De acordo com Alexandre dos Santos, quando se trata de países da Europa e Estados Unidos uma exceção pode até ser aberta para reportar notícias além das factuais negativas, mas o mesmo não acontece com o continente africano, que fica muito preso também a um noticiário repassado por agências internacionais que se concentram muito mais em fatos negativos.
“A gente esquece de procurar isso no continente africano também e dar visibilidade. Lá no continente, tem muitas lideranças sociais e ambientais, muitos empreendedores fazendo a diferença. Não tem só golpe de Estado, têm governos tentando mudar as estruturas internas para tentar crescer financeiramente, países que dão apoio à equidade de gênero e que se abrem para investimentos de outros países além de China, Estados Unidos e União Europeia”, pontua.

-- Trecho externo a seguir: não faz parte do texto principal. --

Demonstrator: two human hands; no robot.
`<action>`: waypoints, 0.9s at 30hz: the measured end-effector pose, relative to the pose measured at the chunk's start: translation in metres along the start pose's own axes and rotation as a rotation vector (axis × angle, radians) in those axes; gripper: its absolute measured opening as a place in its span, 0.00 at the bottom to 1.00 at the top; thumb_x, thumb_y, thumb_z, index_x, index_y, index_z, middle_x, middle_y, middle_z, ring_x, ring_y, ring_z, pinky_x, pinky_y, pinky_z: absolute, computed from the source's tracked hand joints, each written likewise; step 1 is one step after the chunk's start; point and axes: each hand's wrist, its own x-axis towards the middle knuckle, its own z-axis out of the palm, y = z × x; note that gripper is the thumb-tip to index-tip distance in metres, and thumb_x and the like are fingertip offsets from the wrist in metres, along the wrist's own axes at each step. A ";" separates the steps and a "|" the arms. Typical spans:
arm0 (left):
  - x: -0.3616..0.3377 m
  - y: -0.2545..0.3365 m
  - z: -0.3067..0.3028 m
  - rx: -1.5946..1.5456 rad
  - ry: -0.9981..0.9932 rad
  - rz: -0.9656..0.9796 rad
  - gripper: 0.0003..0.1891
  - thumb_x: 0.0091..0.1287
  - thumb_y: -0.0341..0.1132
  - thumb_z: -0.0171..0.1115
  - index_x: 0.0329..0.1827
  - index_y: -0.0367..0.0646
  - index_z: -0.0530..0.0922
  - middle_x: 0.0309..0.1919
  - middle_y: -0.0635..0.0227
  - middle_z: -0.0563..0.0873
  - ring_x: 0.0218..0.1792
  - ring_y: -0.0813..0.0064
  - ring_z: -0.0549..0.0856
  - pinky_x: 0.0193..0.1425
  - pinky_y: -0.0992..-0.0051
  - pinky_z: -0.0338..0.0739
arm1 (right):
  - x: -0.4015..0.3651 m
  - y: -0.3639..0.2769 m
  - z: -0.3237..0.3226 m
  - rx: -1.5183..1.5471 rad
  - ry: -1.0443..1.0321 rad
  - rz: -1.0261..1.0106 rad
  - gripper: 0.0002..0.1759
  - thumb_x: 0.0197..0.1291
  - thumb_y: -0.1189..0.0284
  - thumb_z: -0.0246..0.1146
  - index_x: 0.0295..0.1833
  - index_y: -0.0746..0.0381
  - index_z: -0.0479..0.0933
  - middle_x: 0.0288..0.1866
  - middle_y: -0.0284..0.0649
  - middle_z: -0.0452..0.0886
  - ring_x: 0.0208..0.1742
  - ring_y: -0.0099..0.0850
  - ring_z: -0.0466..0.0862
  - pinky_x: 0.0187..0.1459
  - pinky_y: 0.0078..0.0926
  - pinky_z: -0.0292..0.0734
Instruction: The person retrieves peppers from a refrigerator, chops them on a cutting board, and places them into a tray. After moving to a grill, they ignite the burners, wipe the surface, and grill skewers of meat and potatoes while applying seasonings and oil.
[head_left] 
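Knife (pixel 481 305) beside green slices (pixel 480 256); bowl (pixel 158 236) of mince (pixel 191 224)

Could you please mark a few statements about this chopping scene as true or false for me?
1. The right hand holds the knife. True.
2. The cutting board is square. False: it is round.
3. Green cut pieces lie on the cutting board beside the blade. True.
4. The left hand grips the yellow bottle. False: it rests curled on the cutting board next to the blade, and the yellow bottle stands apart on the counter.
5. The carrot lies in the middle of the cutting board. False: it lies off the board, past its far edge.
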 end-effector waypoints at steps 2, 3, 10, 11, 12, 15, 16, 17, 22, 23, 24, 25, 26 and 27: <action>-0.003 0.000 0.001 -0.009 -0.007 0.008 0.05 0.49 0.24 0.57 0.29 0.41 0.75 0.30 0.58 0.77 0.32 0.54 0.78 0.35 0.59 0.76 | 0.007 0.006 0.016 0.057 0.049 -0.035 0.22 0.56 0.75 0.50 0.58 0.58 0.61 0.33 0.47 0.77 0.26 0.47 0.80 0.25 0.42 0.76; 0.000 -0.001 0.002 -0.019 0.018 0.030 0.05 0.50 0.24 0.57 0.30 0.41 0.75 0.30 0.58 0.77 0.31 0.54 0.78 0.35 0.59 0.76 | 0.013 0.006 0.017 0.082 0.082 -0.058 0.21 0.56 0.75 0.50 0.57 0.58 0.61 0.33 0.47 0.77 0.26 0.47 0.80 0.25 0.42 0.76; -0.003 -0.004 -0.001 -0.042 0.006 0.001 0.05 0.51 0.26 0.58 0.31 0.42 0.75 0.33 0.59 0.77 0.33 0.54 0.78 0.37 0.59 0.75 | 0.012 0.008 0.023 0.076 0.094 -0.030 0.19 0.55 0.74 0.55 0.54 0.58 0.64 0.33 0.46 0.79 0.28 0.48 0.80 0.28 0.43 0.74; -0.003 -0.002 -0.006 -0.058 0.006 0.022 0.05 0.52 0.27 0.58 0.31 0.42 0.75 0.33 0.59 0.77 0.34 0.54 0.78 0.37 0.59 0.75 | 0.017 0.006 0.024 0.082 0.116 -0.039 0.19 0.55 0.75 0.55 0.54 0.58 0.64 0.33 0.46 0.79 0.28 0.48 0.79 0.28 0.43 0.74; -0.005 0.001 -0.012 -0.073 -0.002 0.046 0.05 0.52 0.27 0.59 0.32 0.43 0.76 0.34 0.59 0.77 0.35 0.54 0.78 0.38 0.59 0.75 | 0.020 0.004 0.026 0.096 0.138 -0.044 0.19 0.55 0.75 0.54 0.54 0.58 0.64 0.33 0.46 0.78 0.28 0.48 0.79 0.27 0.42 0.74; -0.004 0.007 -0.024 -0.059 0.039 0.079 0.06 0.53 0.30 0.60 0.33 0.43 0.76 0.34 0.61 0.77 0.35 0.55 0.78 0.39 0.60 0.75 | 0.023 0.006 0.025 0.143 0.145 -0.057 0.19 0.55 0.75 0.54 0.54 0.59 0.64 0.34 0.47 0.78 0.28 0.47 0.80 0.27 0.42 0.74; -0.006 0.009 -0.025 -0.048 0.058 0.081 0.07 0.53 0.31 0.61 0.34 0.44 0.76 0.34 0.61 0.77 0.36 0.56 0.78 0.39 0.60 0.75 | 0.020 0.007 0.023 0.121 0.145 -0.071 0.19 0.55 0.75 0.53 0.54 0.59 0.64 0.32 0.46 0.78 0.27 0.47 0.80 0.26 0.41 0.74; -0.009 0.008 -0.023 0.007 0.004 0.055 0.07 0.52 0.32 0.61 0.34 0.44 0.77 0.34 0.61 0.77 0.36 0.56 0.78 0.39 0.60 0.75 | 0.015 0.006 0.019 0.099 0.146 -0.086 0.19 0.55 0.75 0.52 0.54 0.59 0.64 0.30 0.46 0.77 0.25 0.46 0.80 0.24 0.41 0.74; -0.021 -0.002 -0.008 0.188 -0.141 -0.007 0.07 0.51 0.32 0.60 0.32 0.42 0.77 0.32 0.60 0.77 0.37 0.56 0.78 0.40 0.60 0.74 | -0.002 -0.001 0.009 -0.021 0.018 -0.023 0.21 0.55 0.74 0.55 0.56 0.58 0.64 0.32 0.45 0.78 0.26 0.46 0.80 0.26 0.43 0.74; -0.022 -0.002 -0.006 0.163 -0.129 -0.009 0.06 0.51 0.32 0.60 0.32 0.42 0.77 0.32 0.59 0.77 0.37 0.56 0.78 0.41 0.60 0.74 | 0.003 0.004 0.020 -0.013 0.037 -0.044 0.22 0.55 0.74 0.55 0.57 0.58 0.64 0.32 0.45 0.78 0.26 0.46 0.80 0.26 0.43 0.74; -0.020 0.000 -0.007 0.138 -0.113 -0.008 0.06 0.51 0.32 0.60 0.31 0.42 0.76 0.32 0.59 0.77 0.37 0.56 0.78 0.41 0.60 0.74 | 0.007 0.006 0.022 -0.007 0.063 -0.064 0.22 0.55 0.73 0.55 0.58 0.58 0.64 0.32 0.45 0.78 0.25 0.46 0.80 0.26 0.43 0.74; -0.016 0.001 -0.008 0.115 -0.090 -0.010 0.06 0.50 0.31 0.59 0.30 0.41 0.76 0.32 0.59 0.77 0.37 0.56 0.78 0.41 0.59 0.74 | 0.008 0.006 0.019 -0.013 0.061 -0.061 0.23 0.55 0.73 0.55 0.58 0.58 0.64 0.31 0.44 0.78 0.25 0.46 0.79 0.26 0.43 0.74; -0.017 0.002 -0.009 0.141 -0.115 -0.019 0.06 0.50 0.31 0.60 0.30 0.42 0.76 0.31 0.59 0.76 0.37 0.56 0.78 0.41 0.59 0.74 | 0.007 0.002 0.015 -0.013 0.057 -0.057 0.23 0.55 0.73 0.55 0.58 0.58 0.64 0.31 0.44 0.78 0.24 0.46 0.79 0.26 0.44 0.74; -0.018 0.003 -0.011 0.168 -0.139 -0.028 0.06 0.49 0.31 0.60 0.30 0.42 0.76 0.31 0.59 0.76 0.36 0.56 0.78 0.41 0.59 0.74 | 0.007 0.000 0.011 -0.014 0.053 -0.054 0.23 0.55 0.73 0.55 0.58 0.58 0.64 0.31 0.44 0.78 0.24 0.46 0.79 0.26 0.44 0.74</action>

Diosmar Filho reforça que o fato da mídia brasileira cobrir África muito pelas agências internacionais, que são corporações européias e estadunidenses, é falar sobre o continente africano muito a partir do olhar dessas outras nações.
“A linguagem da mídia brasileira é coberta ou pela Europa ou pelos Estados Unidos. É uma linguagem de colônia. A mídia brasileira não tem um olhar sobre a África, não tem correspondente no continente africano”, aponta o geógrafo.
De acordo com Diosmar, o continente vira agenda na mídia da mesma forma que a mídia brasileira cuida da agenda da população negra no Brasil. “Mesmo nesse momento que parece que estão cobrindo o que a gente queria, estão cobrindo de uma forma massacrante de se colocar a população negra de uma maneira de não ter potência de assumir um protagonismo, assim como o continente africano. Para o Brasil, é importante a cobertura de um continente que não dá certo. É preciso que o continente africano seja narrado na decadência”, finaliza.